Different vehicle types should be specified only in cases when there are significant differences between them (e.g. different start and end times from the depot). In other cases, when two vehicle types are the same, it should be avoided to use two different vehicle types, and merge them into one by increasing the amount of vehicles to two. In this way, the complexity of the problem will decrease which may lead to better performance.


Since sequence and flexible relations do not validate against the constraints, you should make sure whenever possible to add jobs in those relations, that respect the constraints.

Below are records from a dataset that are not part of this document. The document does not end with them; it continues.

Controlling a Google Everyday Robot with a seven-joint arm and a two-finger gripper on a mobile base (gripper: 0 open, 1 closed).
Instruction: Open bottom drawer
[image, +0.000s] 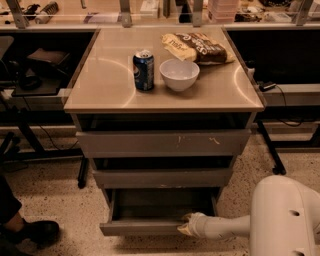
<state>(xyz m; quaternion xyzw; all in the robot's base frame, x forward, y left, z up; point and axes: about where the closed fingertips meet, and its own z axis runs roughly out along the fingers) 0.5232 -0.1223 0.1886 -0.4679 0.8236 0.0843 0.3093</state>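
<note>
Hand (187, 225) sits at the front lip of the bottom drawer (145, 210), right of its middle; whether it grips I cannot tell. That drawer stands pulled out, lowest of 3. Above, the glossy beige worktop (110, 85) carries a can (143, 70), bowl (179, 74) and snack bag (197, 47). Speckled floor (50, 195) spreads around; dark desks (292, 92) flank the drawers.

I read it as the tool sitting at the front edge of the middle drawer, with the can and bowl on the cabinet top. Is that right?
Not quite. The camera view shows the tool at the front edge of the bottom drawer instead. The can and bowl are on the cabinet top.
</note>
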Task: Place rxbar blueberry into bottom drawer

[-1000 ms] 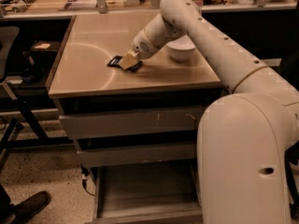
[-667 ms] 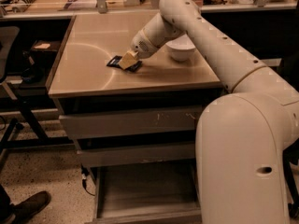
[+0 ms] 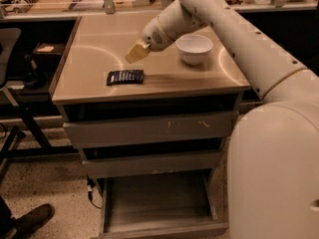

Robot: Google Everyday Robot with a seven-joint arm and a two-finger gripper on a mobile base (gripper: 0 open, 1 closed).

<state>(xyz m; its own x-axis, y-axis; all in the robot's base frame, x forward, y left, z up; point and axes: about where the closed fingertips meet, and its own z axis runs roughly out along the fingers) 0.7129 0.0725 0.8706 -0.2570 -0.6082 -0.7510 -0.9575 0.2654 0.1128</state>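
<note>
Toward the front left of the bench (image 3: 89, 59), the bar (image 3: 125, 77) is lying flat and untouched. It is looking light, thin and slick-wrapped, so pinching it across its short width near the middle seems best. Just above and right of it the gripper (image 3: 135, 53) is hovering, carrying nothing, though how wide it is set I cannot tell, while the drawer (image 3: 157, 203) is standing open below.

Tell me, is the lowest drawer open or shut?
Open: the bottom drawer is pulled out, its inside showing. The gripper hovers near the rxbar blueberry.
</note>
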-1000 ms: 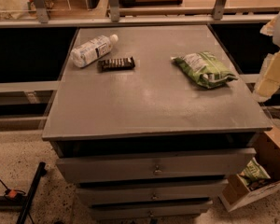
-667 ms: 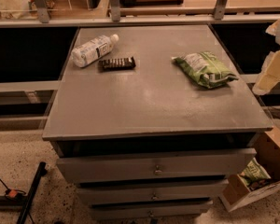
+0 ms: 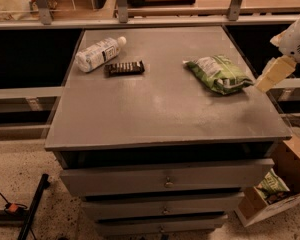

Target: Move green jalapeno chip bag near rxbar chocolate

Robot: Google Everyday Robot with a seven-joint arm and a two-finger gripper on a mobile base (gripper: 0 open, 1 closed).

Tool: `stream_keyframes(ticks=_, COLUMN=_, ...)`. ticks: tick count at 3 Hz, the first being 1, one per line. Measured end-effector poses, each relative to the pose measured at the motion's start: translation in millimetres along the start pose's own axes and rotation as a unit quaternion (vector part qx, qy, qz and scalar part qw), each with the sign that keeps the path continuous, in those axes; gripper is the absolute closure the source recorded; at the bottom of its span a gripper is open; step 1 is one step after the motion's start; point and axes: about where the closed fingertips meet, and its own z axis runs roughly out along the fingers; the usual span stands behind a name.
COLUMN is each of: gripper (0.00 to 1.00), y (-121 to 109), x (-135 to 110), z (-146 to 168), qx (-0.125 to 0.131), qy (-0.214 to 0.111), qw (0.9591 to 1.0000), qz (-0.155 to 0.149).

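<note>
Hovering just right of green jalapeno chip bag [image 3: 219, 74], seemingly apart: gripper [image 3: 273, 75], state unclear; rxbar chocolate [image 3: 124, 68] lettering unreadable.

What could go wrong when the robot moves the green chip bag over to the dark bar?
The bag lies near the right edge of the table, with the pincer just off that edge; a clumsy push might tip it onto the floor. The bottle lies on its side beside the bar, so a sliding bag could set it rolling.
</note>
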Motion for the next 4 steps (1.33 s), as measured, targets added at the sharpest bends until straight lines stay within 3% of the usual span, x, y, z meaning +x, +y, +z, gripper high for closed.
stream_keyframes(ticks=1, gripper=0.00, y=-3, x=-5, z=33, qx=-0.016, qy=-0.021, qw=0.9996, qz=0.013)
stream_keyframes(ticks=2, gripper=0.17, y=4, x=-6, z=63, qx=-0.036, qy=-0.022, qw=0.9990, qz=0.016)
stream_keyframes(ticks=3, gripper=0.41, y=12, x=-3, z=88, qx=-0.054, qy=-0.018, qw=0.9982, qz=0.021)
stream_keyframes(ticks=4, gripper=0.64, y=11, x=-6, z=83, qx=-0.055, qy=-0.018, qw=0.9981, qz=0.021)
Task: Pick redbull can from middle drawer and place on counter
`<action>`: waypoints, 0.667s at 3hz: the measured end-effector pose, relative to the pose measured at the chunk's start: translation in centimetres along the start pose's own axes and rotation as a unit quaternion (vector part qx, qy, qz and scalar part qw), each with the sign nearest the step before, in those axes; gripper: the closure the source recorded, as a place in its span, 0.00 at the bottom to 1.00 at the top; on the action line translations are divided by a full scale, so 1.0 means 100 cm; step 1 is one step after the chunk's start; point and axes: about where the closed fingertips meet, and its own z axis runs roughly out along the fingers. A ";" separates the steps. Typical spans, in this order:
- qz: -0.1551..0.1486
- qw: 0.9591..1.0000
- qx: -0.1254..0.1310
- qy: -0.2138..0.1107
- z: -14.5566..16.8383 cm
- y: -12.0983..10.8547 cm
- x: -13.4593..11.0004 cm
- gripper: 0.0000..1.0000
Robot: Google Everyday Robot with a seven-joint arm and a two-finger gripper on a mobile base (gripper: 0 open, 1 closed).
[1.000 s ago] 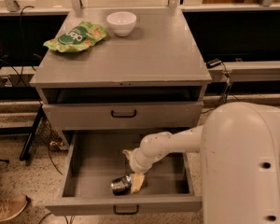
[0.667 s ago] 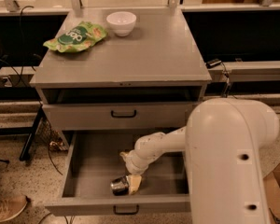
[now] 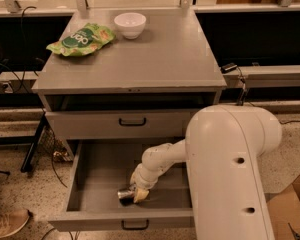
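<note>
The redbull can (image 3: pixel 124 194) lies on its side in the pulled-out middle drawer (image 3: pixel 97 169), toward the 6 o'clock edge of the tray and just inside the front wall. The end effector (image 3: pixel 139 194) is down in the drawer at the can's 3 o'clock side, touching it or very nearly so. Whether it is clenched on the can or released I cannot tell. The step in hand looks like securing the can before lifting. To do it well, the grasp should sit across the can's slim body near its middle, because a shiny round can is likely to roll or slip if caught at one end. The lift should go straight up until the can is above the drawer's low walls, then swing out toward 6 o'clock to pass the closed drawer front (image 3: pixel 132 124) above. On the tabletop (image 3: pixel 155 54), the bare area from the centre toward 4 o'clock suits the placement, well apart from the white bowl (image 3: pixel 130 24) at 12 o'clock and the green snack bag (image 3: pixel 81 39) at 10 o'clock.
</note>
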 end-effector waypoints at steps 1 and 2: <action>0.023 1.000 0.001 -0.011 -0.012 0.008 0.010 0.73; 0.042 0.998 0.023 -0.037 -0.063 0.029 0.018 0.96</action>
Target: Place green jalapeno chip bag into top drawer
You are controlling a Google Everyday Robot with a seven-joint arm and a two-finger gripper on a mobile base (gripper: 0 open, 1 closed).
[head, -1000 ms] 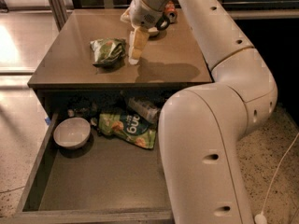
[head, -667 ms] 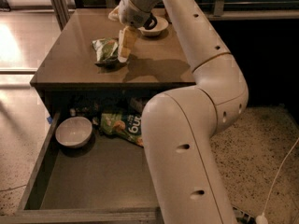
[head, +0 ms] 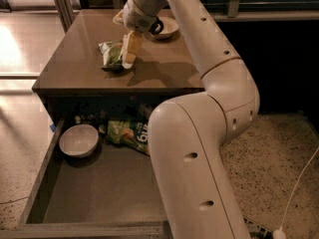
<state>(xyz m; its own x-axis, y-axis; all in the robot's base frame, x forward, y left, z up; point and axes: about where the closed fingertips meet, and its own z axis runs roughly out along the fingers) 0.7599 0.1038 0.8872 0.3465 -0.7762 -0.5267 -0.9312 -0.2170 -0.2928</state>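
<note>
Leftward across the surface [head: 75, 68] the gripper [head: 128, 59] has come in the last second, and it now rests against the right edge of the green jalapeno chip bag [head: 111, 54]. Nearest, the top drawer [head: 99, 193] stands open, holding a white bowl [head: 79, 141] at its back left and a brighter green pouch [head: 127, 132] beside it. Farther back, the bag lies on the surface; whether the gripper grasps it, I cannot tell. Behind sits another bowl [head: 167, 28].
</note>
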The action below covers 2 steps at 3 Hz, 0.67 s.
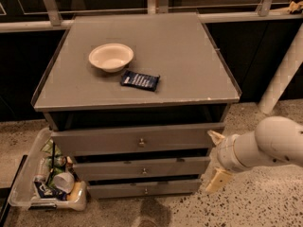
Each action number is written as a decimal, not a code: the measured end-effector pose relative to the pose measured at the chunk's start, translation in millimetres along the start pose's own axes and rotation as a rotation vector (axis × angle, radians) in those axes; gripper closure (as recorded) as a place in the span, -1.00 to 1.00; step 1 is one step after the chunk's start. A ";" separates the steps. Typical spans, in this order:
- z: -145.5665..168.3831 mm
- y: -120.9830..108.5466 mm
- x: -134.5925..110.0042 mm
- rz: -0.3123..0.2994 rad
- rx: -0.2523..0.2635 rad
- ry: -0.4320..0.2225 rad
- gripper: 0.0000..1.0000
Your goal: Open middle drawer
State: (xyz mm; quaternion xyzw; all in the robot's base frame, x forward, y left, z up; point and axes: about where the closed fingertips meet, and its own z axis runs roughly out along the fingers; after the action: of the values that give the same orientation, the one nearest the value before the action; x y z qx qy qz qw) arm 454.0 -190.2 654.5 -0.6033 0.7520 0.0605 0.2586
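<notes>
— How is the scene being lit?
— It is being lit softly from above. The top (180,65) is being brightened evenly, and the bowl (111,56) is being shown pale against it.
— Where are shadows being cast?
— Dark bands are being cast under the top and between the drawers, so the middle drawer (113,169) is being dimmed. The background is being left almost black.
— And the gripper (211,162)?
— Spread open just right of the drawers, it is being lit brightly. Everything is being rendered slightly soft.
</notes>
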 end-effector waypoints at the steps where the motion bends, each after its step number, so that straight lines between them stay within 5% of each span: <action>1: 2.1 -11.7 -1.0 -0.001 0.043 -0.007 -1.00; 2: 2.2 -10.8 -1.0 -0.002 0.040 -0.007 -1.00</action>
State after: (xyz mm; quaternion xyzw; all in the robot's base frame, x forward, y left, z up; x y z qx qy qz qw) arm 465.0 -191.3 655.5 -0.5985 0.7516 0.0475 0.2732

Learn more about using Relations for tour planning here.

Using Demand and Capacity

One of the basics of the effective building of the problems is using the jobs' demand and the vehicles' capacity. Those two parameters should always be considered, as all the jobs in the problem can only be assigned if their total demand does not exceed the total capacity of all vehicles.

Learn more about the capacity-demand interrelation here.


By default, live traffic is enabled in Tour Planning whenever it is available. In some cases, this may have as a consequence that a job location is unreachable due to live traffic conditions (e.g. a road closure). In case a user would like to avoid that, there is an option to disable live traffic by setting "traffic": "historicalOnly" in the problem definition. As a result, this may lead into successful assigning of the jobs that could not be assigned with live traffic.

Unassigned Job Reasons

In some cases there may be more than one reason why a job was unassigned (e.g. unassigned due to both skill and capacity constraint). However, currently, only one possible reason for the unassigned job is shown in the solution. Also, in some cases, the reason of unassigned job may be different than the one that is actually shown. Therefore, you should try applying various fixes problem definition, not only fixing the reason that is shown, so as to assign the unassigned job.